Retired Massey University associate professor David Fountain says pine pollen can cause mild hay fever, but it doesn’t deserve its bad reputation.

“The pollen grains from all pine species are very large and are produced in big quantities. But they are weak allergens and because of their size, they don’t penetrate very deeply down the branches of the airways.”

Dr Vincent Crump, director of the Auckland Allergy Clinic, says it’s his experience that very few patients have clinically significant skin prick test reactions to pine pollen. However, if a large amount of pine pollen is inhaled, it may cause irritation.

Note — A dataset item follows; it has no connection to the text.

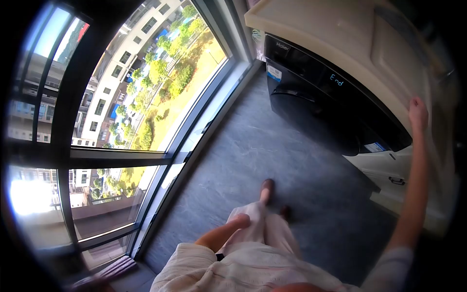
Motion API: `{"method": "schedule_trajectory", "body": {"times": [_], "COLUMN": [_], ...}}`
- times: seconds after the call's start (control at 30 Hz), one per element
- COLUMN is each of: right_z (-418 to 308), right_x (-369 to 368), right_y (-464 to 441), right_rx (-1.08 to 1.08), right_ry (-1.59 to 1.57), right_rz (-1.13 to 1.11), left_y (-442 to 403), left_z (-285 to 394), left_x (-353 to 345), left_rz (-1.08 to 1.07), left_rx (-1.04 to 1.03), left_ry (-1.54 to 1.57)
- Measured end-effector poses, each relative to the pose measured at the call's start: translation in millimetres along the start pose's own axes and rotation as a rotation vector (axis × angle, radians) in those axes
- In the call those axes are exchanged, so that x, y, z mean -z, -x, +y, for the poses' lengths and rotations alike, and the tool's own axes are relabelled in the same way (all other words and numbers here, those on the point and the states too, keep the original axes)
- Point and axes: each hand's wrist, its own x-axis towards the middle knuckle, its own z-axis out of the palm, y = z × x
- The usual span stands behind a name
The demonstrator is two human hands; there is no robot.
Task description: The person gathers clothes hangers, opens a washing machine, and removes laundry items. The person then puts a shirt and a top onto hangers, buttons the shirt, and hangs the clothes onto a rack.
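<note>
Stood on a grey, marbled floor (219, 141) beside a large window (116, 155), viewed looking down from the head. Held the right hand (418, 114), with the arm stretched out, at the front edge of a cream counter (335, 29), well along from the window-side corner. Showed bent fingers in that grip; could not tell whether clasping the edge or merely resting against it. Had the left hand (242, 222) low, over a leg of pale trousers (238, 238), with the fingers apparently curled; could not tell the opening of that grip, or any hold in it. Faced a black Haier washing machine (311, 87) under the counter's front edge, stretching from near the window-side corner to just below the right hand. Read "End" in lit letters on the display (336, 80). Found next to the machine, away from the window, a white cabinet (374, 170) with a dark handle (397, 181). Saw outside a pale building (141, 41) and sunlit trees (158, 70).
</note>
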Motion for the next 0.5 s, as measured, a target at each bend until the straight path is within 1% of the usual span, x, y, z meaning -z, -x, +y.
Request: {"method": "schedule_trajectory", "body": {"times": [0.1, 0.2, 0.3, 0.4, 0.5], "right_z": [7.0, 1.0, -4.8, -12.8, -12.4], "right_x": [-7.5, -2.5, 0.6, 6.6, 4.9], "right_y": [-6.4, -3.6, 3.8, 9.1, 5.3], "right_rx": [0.021, 0.014, 0.042, 0.037, 0.045], "right_ry": [-0.007, 0.039, -0.001, -0.021, -0.004], "right_rz": [0.003, -0.02, 0.051, 0.035, 0.034], "left_y": [1.9, 7.8, -3.2, -2.4, 5.9], "left_z": [10.1, 13.4, 15.1, 36.8, 51.7], "left_x": [-12.5, -20.0, -45.9, -45.6, -40.1], "left_rz": [0.069, 0.016, 0.09, 0.02, 0.033], "left_rx": [-0.001, -0.043, -0.073, -0.014, 0.03], "left_ry": [0.048, 0.089, 0.141, 0.002, 0.114]}}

The main tree pollen to cause allergic symptoms in New Zealand comes from silver birch. It starts being shed in mid-September in Northland and about three weeks or a month later in Southland.

“Even though the birch pollen season is short it commonly causes cross-reactions to fruits, peanuts and soy in patients who are allergic to birch pollen. They develop oral allergy syndrome – an itching inside the mouth when they eat fresh fruits, especially apple.”

Dr Fountain is the author of a pollen forecast that appears on the Met Service website from October each year. He says birch pollen starts being shed at around the time the radiata pollen season ends.

“Birch pollen is a very potent allergen and is recognised as such in the northern hemisphere. But because its grains are not as large and visible as those from pines, pines are often unfairly blamed for their ill-effects.”

Deciduous trees like birches have pollen seasons of about three weeks. And while they may make the lives of some hay fever sufferers miserable, the period is too short to justify tree removal, Dr Fountain says.

“Besides, our major pollen allergen producers are grasses. Their peak is just before Christmas and cause about 20% of the population to have a miserable late spring and early summer.”

What then should you do with the drifts of yellow pine pollen that coat your car and driveway? If it doesn’t cause you hay fever, can you make use of it in some way?

Internet-based marketers claim pine pollen is ultra-rich in vitamins and minerals, raises testosterone, lowers cholesterol, improves libido, combats nappy rash and contains a steroid that combats breast and prostate cancer.

“Not so fast,” says Glen Mackie of the Forest Owners Association.

“None of the health benefits of pine pollen have ever been scientifically proven, so it’s illegal in New Zealand, the United States and elsewhere for pollen marketers to make therapeutic claims about their products And while there are no known harmful effects arising from pollen consumption, that’s not to say the pollen on your driveway is safe to eat.

“If you don’t like your drive to have that golden look, just hose the pollen down the drain.”